Artysta urodził się w toskańskim Arezzo, wychował w Rzymie, w wieku 9 lat został solistą w chórze Kapeli Sykstyńskiej. Jako 13-latek wystąpił w "Tosce" u boku Luciano Pavarottiego. To wówczas słynny śpiewak miał podobno przepowiedzieć Wiktorowi wielką karierę operową. Po 10 latach Grigolo otrzymał angaż w mediolańskiej La Scali.

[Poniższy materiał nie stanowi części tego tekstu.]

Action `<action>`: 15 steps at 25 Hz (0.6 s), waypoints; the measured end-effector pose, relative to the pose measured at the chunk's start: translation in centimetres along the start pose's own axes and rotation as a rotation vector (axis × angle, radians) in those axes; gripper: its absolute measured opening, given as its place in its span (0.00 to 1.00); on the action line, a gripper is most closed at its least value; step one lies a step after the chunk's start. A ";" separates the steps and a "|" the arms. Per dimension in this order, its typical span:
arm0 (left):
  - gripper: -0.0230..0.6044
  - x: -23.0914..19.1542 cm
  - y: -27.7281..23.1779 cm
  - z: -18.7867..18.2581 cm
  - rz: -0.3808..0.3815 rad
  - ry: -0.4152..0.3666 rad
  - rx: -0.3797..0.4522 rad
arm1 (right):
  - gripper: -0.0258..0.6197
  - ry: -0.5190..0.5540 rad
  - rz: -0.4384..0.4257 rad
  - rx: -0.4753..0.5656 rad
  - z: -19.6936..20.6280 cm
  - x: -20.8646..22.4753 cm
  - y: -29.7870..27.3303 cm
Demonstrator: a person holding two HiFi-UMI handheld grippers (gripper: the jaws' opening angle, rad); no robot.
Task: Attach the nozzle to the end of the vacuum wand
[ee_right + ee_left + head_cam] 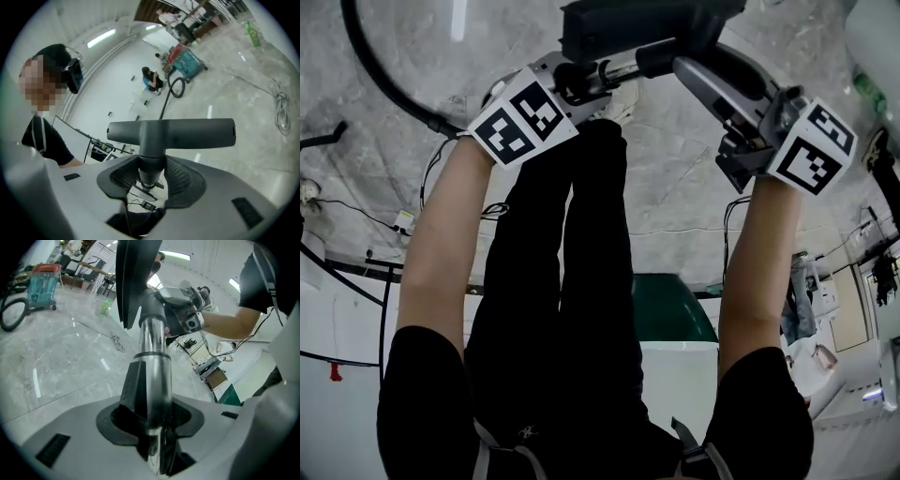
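Chrome wand in left claw meets nozzle (marble floor wide beyond).

I wear a black short-sleeved top and black trousers. My left tongs and right tongs have pale grey shells with dark ribbed pads; each carries a white cube of black square markers.

Bright even indoor light, ceiling strip lights, glare streaks on glossy floor, fisheye-warped edges, dark corners
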State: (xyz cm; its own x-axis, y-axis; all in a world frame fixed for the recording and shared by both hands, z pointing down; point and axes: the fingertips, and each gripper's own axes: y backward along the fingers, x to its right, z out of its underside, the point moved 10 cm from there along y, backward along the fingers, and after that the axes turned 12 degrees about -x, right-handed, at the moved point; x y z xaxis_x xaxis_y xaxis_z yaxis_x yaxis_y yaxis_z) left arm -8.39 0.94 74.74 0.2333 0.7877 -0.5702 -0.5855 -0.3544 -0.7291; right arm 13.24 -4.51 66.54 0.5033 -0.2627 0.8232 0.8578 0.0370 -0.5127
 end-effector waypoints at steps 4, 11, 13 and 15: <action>0.30 -0.1 -0.3 -0.1 0.005 0.014 -0.048 | 0.32 -0.180 0.028 -0.001 0.4 0.5 -0.4; 0.30 -0.6 -1.7 0.2 -0.017 0.000 -0.107 | 0.32 -0.254 0.056 0.010 1.7 1.2 -1.3; 0.30 -0.8 -1.6 -0.4 -0.010 -0.022 -0.102 | 0.32 -0.236 0.060 0.066 2.0 1.1 -1.0; 0.30 -0.7 -1.2 -0.9 0.023 -0.058 -0.098 | 0.31 -0.055 -0.006 0.015 1.8 0.9 -0.4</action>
State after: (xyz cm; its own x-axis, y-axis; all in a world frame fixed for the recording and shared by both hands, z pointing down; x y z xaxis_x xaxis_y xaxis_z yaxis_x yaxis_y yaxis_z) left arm -7.12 0.32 75.71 0.1734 0.8055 -0.5667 -0.5112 -0.4182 -0.7508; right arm 13.51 -3.06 67.91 0.5025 -0.2098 0.8388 0.8622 0.0501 -0.5040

Na pierwszej płycie prezentującej możliwości wokalne Vittorio Grigolo znalazły się arie z oper Verdiego, Pucciniego i Donizettiego. Usłyszymy zatem słynny romans Nemorina "Una furtiva lagrami" z "Napoju miłosnego" oraz arię Fernando "Spirto gentil" z "Faworyty" Donizettiego. Verdi, to arie Rudolfa z "Luizy Miller", księcia Mantui z "Rigoletta", Corrado z "Korsarza", Ryszarda Warwicka z "Balu maskowego" i tytułowego bohatera z "Trubadura". Puccini zaś, to Rudolf z "Cyganerii", Rinuccio z "Gianniego Schicchi", kawalera des Grieux z "Manon Lescaut", Cavaradossiego z "Toski". Ciekawostką jest aria z pierwszej, mało znanej opery Pucciniego - "Willidy".